Aldi und Co. drücken die Milchpreise - Lebensmittel werden langfristig teurer

"Raubtierkapitalismus"?

Aldi hat den Milchpreis gesenkt, doch insgesamt sind die Lebensmittelpreise in der letzen Zeit deutlich gestiegen. Dieser Trend sei wegen der ungebrochenen Nachfrage nach Energie unumkehrbar, sagte Bauernpräsident Gerd Sonnleitner am Dienstag im ARD-"Morgenmagazin". Den Lebensmitteldiscountern warf er angesichts der Milchpreissenkung "Raubtierkapitalismus" vor. Herman Kroll-Schlüter, Bundesgeschäftsführer der Katholischen Landvolkbewegung, fordert im domradio faire Spielregeln für den Weltmarkt.

 (DR)

Der Discounter profitiere von der Zersplittertheit der Molkereien in Deutschland, sagte Sonnleitner. "Aldi missbraucht seine Marktmacht zum Schaden der Bauern", so der Bauernpräsident. Das habe nichts mehr mit sozialer Marktwirtschaft zu tun, sondern sei "Raubtierkapitalismus". "Vernünftige und stabile Preise sind durch Aldi und Co. gefährdet", fügte Sonnleitner hinzu. Die Explosion der Kosten verteuere die landwirtschaftliche Produktion. In Deutschland würden Lebensmittel aber im Weltmaßstab am preisgünstigsten bleiben.
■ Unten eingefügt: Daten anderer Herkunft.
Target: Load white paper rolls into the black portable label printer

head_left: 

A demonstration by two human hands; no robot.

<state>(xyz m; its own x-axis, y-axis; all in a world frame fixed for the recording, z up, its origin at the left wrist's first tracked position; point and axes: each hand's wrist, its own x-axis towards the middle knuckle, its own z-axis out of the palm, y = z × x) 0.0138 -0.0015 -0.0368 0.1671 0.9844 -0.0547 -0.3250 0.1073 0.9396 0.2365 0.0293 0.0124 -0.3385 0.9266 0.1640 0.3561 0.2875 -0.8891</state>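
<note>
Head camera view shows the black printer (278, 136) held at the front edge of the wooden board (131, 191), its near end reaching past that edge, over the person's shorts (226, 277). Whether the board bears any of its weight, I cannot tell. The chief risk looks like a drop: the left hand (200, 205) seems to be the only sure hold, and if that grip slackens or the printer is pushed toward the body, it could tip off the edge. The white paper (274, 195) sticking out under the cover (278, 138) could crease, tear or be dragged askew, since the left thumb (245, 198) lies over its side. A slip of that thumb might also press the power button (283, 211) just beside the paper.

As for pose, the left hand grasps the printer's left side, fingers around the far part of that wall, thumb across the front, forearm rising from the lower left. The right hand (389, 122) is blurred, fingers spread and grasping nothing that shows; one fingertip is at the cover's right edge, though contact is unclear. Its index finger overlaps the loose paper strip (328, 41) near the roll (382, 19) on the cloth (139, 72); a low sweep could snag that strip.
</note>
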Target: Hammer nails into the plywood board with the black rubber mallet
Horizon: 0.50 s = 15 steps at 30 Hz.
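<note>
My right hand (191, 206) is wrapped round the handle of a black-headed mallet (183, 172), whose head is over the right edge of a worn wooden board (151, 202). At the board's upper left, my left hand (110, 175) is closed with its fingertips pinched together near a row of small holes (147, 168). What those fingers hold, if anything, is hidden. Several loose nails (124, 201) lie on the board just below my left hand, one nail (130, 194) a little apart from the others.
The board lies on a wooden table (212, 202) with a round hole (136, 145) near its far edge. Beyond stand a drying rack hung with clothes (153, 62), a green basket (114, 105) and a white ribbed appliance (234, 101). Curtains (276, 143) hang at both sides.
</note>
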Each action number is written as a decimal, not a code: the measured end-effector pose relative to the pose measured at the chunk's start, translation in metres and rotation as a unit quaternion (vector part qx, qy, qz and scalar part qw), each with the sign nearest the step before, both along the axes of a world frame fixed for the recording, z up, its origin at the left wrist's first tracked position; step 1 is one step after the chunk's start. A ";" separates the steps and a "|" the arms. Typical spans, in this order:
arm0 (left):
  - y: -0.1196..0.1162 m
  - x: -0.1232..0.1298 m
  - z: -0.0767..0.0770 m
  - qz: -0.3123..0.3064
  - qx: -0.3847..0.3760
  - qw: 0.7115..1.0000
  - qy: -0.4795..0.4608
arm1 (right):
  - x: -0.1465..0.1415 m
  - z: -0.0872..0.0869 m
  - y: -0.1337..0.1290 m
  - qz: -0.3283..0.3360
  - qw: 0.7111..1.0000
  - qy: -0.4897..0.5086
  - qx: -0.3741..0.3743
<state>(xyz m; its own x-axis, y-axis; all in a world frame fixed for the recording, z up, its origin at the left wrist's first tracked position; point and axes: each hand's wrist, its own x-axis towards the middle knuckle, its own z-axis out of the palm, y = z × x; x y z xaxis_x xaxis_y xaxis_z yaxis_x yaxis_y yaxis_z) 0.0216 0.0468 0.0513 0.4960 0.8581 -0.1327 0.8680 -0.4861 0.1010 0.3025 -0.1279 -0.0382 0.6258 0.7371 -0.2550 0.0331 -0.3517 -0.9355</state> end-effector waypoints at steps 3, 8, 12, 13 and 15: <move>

Der Vorstand der Schwälbchen-Molkerei in Bad Schwalbach, Günter Berz-List, erwartet keine dauerhaft niedrigeren Milchpreise. "Wir sehen derzeit eine gewisse Marktschwäche", sagte er der "Frankfurter Allgemeinen Zeitung" (Dienstagausgabe). Auch die Zulieferer von Schwälbchen müssten sich vorerst auf rückläufige Erzeugerpreise einstellen. Der eine oder andere Preis, der zwischen Handel und Molkereien vereinbart worden sei, sei aber "nach unten hin übertrieben". Denn mit Blick auf den Sommer erwartet Schwälbchen wieder eine Erholung des Milchmarkts, der derzeit durch ein gewisses Überangebot gekennzeichnet ist, wie Berz-List sagte. Dann würden die Preise nachverhandelt.

Viele Bauern resignieren
Die Bauern verstehen die Schwankungen nicht mehr, daher protestieren sie, erläutert Herman Kroll-Schlüter, Bundesgeschäftsführer der Katholischen Landvolkbewegung im domradio. Gerade habe es mal eine existenzsichernde Preiserhöhung gegeben und schon breche das Ganze wieder zusammen. Alles unter 40 Cent sei für die Bauern zu wenig. Die Zeiten der Preisstabilität durch staatliches Handeln seien aber vorbei. Der wachsende Weltmarkt böte den Bauern aber auch viele Chancen.

Auch der Landwirtschaftsvertreter kritisiert die Subventionspolitik. Es gäbe für alle Menschen auf der Welt genug Güter. Dass nicht alle erreicht würden, habe die Ursache in fehlenden Marktstrukturen, Eigentumsordnungen, Korruption, politischen Fehlsteuerungen und anderen Faktoren. Die Landwirtschaft brauche einen freien Markt mit festen Spielregeln. Diese müssten Nachhaltigkeit sichern und bei Fehlentwicklungen, wie zum Beispiel Kinderarbeit, gegensteuern.

Subventionen treiben die Preise
An den steigenden Lebensmittelpreisen in Deutschland sei auch die Bundesregierung schuld, behauptet Thilo Bode, Geschäftsführer von Foodwatch in der in Kassel erscheinenden "Hessischen/Niedersächsischen Allgemeinen" (Dienstag). Beim Schweinefleisch werde der Verbraucher zum Beispiel gleich zweimal zur Kasse gebeten. Er zahle die Exportsubventionen für die Bauern und höhere Preise im Laden, weil der Export das Schweinefleisch im Inland verknappe und damit verteuere, so Bode.

Auch die Milchmenge und damit der Milchpreis wird von der Bundesregierung beziehungsweise der EU gesteuert. Über die sogenannte Milchquote, die jedem Bauern eine maximale jährliche Milchmenge vorschreibt. Eine Steuerungsmaßnahme aus den Zeiten von Milchseen und Butterbergen, die angesichts der steigenden Nachfrage auf dem Weltmarkt auch von einigen Bauern in Frage gestellt wird.